Following the application of the non‐zero importance score feature selection method on the XGBoost model, a total of 46 features were identified as relevant for nematode genera classification on the Rhabditidae family. These features, along with their corresponding “Overall” importance scores, are detailed in the Table S14. To provide a concise overview of the feature importance, the top 20 features ranked by their “Overall” importance scores are presented in Figure S16. The feature uce.15118 exhibited the highest importance score (100.00), indicating its central contribution to the model's predictive accuracy. Notably, the top six features (uce.15118, uce.1361, uce.2297, uce.6206, uce.17604, uce.16976) demonstrated significantly higher importance scores compared to the remaining features, suggesting their critical role in discriminating between nematode genera for the family Rhabditidae. Furthermore, six features were also found to be crucial in the cross‐validation with varying features, where the model's AUC significantly improved when these features were included.

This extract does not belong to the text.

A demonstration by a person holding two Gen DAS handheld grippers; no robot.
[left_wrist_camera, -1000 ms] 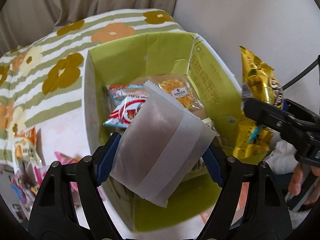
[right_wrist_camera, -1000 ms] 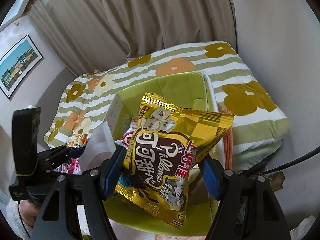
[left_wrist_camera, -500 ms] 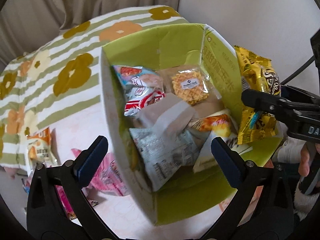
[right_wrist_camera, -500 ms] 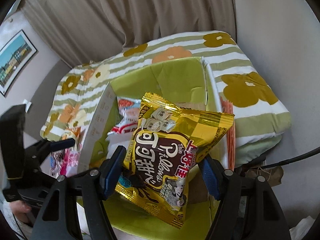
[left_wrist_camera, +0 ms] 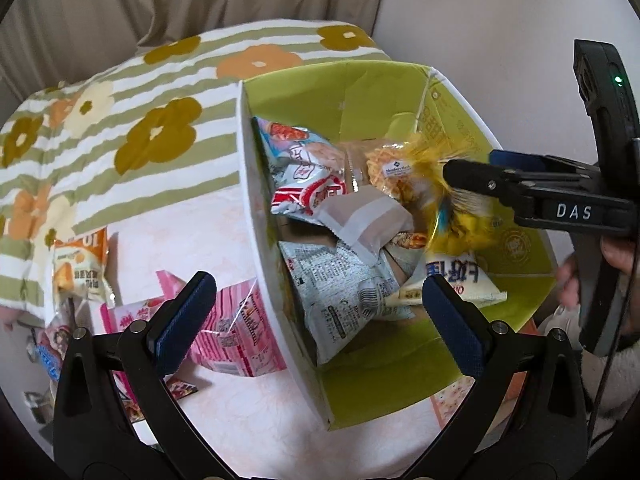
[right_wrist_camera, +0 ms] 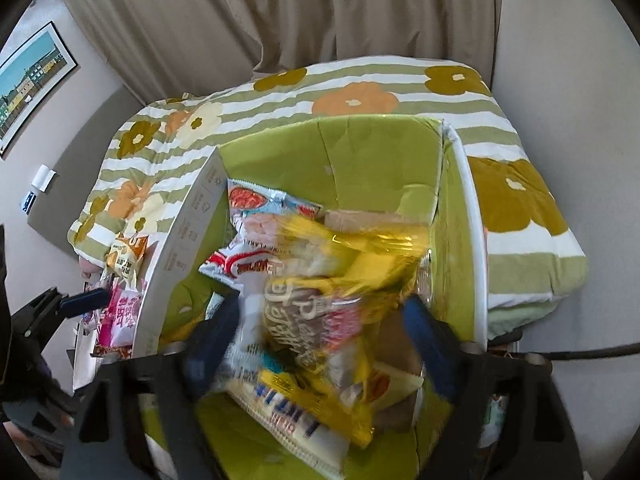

3.5.3. Classification Performance on Panagrolaimidae UCE Data

The optimised XGBoost model worked well on the Panagrolaimidae UCE dataset. To address the class imbalance, stratified sampling and weighted training were applied. The model was first trained on all UCE features, and next, the training was done using just the top 39 most important UCEs (i.e., those with an overall importance value > 1, see Table S15). Both the full model and the reduced feature model achieved the same overall accuracy of 94.12%. However, there were slight differences in the confusion matrices and other classification metrics Supporting Information A.5. These results suggest that the reduced set of features retained the model's predictive power while reducing dimensionality. Detailed statistics and metrics per class are provided in the Supporting Information A.5.

4. Discussion

4.1. Ultraconserved Elements Can Be Identified and Retrieved for Nematodes and Can Be Used for Robust Phylogenetic Reconstructions

We designed two bait sets to capture ultraconserved elements within the phylum Nematoda, with a focus on the families Rhabditidae and Panagrolaimidae. We then identified the most informative UCEs using machine learning classifiers to further aid in nematode classification, utilizing genetic information at high resolution. We demonstrate that using the target‐captured loci, a well‐resolved phylogeny can be obtained for Panagrolamidae, placing correctly described taxa within the family and showing high support values for most nodes, providing insights into the phylogenetic relationships among taxa that previously had no genetic data available.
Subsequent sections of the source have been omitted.